### EXERCISE PROMPT
Your copy should hold exactly the lines from the beginning of the listing below through the line with "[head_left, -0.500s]", without any pictures.

### PROVIDED DATA
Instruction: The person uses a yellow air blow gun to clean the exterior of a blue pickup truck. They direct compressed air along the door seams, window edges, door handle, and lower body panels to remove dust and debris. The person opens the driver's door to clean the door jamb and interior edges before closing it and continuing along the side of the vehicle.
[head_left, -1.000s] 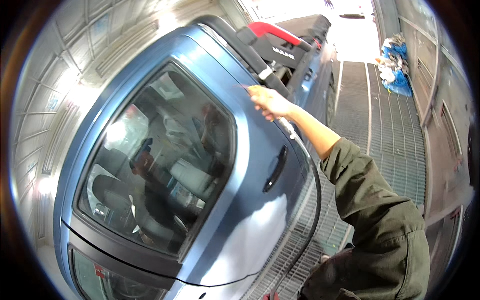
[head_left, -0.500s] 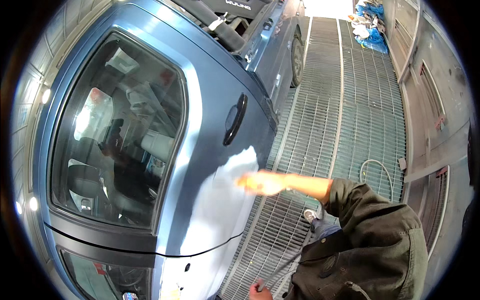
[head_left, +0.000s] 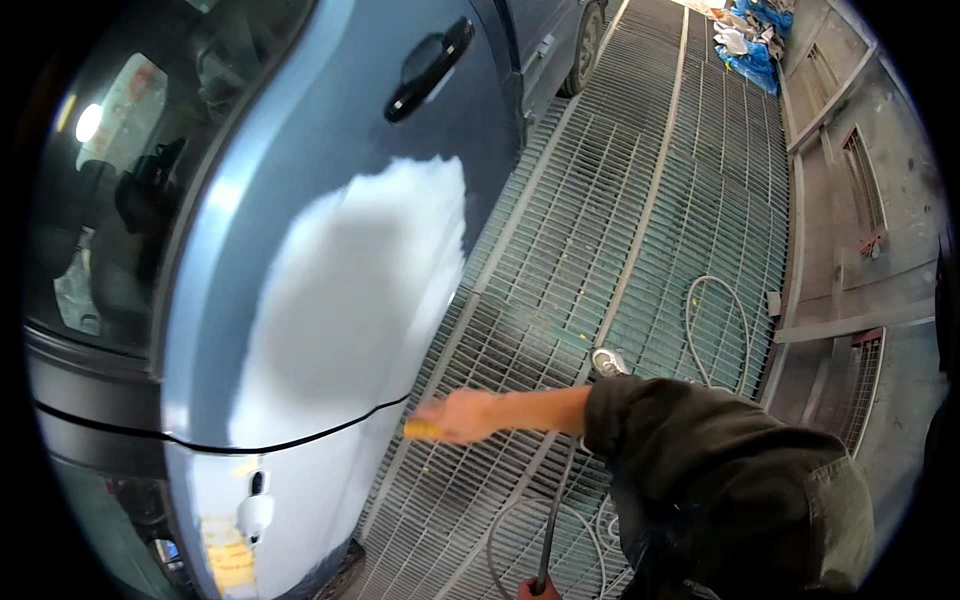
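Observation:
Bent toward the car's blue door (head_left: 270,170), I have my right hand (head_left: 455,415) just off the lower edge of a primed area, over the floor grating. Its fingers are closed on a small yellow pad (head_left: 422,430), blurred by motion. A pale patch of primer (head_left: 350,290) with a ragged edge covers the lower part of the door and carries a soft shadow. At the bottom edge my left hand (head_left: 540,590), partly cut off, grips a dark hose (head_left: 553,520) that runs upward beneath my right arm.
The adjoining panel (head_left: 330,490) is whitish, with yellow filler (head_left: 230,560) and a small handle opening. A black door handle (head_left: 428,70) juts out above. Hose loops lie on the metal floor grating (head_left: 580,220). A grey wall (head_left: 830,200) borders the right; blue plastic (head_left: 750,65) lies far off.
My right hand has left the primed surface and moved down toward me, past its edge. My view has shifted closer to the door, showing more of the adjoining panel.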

### WRITTEN RESPONSE
Instruction: The person uses a yellow air blow gun to clean the exterior of a blue pickup truck. They direct compressed air along the door seams, window edges, door handle, and lower body panels to remove dust and debris. The person opens the driver's door to clean the door jamb and interior edges before closing it and continuing along the side of the vehicle.
[head_left, -1.000s] 
[head_left, -0.500s] 

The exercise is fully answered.